### Assignment
Copy out again, unchanged, the listing below from the line that has "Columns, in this" through the line that has "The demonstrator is".

****************************************

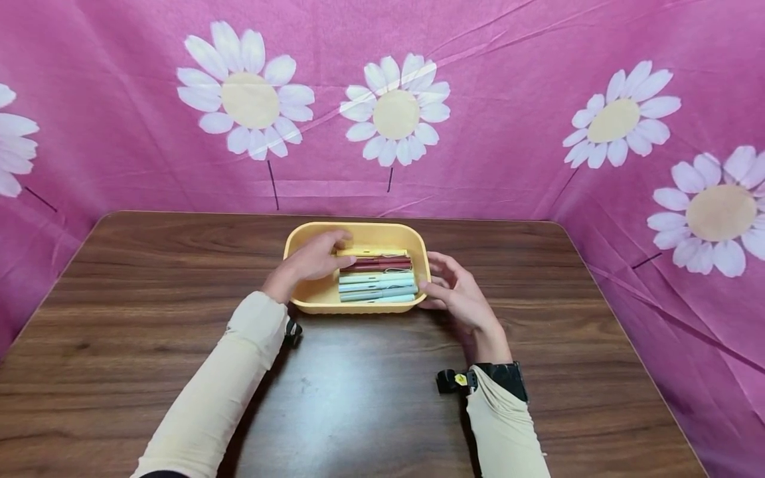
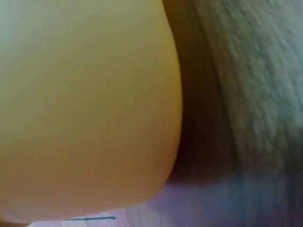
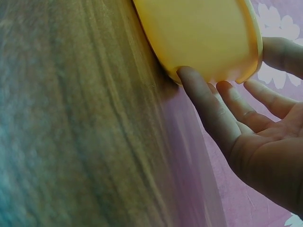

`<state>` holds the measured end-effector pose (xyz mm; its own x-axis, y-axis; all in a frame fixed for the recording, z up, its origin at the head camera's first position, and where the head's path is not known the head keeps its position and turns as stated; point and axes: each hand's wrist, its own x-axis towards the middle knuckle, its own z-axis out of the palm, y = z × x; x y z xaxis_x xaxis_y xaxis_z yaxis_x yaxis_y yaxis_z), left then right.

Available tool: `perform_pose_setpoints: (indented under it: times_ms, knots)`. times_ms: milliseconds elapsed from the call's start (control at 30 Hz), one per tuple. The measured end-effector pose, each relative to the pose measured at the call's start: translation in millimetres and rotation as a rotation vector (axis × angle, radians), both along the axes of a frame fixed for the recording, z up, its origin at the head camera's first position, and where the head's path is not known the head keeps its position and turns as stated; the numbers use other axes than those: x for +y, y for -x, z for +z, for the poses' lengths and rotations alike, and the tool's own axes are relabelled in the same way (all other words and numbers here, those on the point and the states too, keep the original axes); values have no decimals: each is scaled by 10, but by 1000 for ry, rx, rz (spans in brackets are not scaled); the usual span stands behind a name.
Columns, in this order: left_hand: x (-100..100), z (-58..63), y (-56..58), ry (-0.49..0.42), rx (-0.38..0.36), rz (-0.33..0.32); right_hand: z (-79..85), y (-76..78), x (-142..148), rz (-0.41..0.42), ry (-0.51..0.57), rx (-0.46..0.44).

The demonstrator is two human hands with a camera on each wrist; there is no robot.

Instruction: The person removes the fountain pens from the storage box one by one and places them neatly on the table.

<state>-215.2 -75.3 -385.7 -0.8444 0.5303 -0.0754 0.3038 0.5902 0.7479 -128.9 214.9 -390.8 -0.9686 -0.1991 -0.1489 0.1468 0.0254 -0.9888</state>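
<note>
A yellow plastic basket [image 1: 313,307] stands near the table's far edge. Inside lie several pens in a row: a yellow pen [image 1: 373,253], dark red pens [image 1: 376,265], and pale blue and grey-blue pens [image 1: 378,287]. My left hand [image 1: 313,257] reaches over the left rim, thumb and fingers apart, its thumb by the left ends of the red pens. The basket's wall [image 2: 90,109] fills most of the left wrist view, which hides that hand. At the right end, my right hand [image 1: 460,292] rests its fingertips against the wall, thumb at the rim, fingers spread.
The wooden table [image 1: 131,305] extends on both sides and in front of the basket. A pink cloth [image 1: 478,133] with white daisies hangs behind and along the sides. Both wrists carry strapped cameras, such as the right one [image 1: 457,380].
</note>
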Motion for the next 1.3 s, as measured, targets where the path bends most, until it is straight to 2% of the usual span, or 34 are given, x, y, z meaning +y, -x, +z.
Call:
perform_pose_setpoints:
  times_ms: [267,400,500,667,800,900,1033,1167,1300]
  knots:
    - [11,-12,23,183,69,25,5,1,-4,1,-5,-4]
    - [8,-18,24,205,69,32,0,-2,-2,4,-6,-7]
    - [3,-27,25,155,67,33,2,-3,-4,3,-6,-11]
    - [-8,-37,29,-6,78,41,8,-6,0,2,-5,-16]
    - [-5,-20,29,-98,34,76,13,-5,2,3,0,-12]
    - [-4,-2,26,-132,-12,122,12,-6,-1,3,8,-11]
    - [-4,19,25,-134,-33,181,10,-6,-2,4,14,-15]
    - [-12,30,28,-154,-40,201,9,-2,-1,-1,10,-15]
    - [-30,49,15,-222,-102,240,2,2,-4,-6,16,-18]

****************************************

### Output of the exercise
Columns, in this order: left_hand: x (-100..100), z (-58..63), y (-56..58), ry (-0.49..0.42), rx (-0.38..0.36), rz (-0.33..0.32); right_hand: z (-79..85), y (-76..78), x (-142..148), rz (-0.41..0.42), ry (-0.51..0.57), rx (-0.46..0.44).

The demonstrator is two human hands with a camera on each wrist; there is no robot.

This concludes the output for the exercise.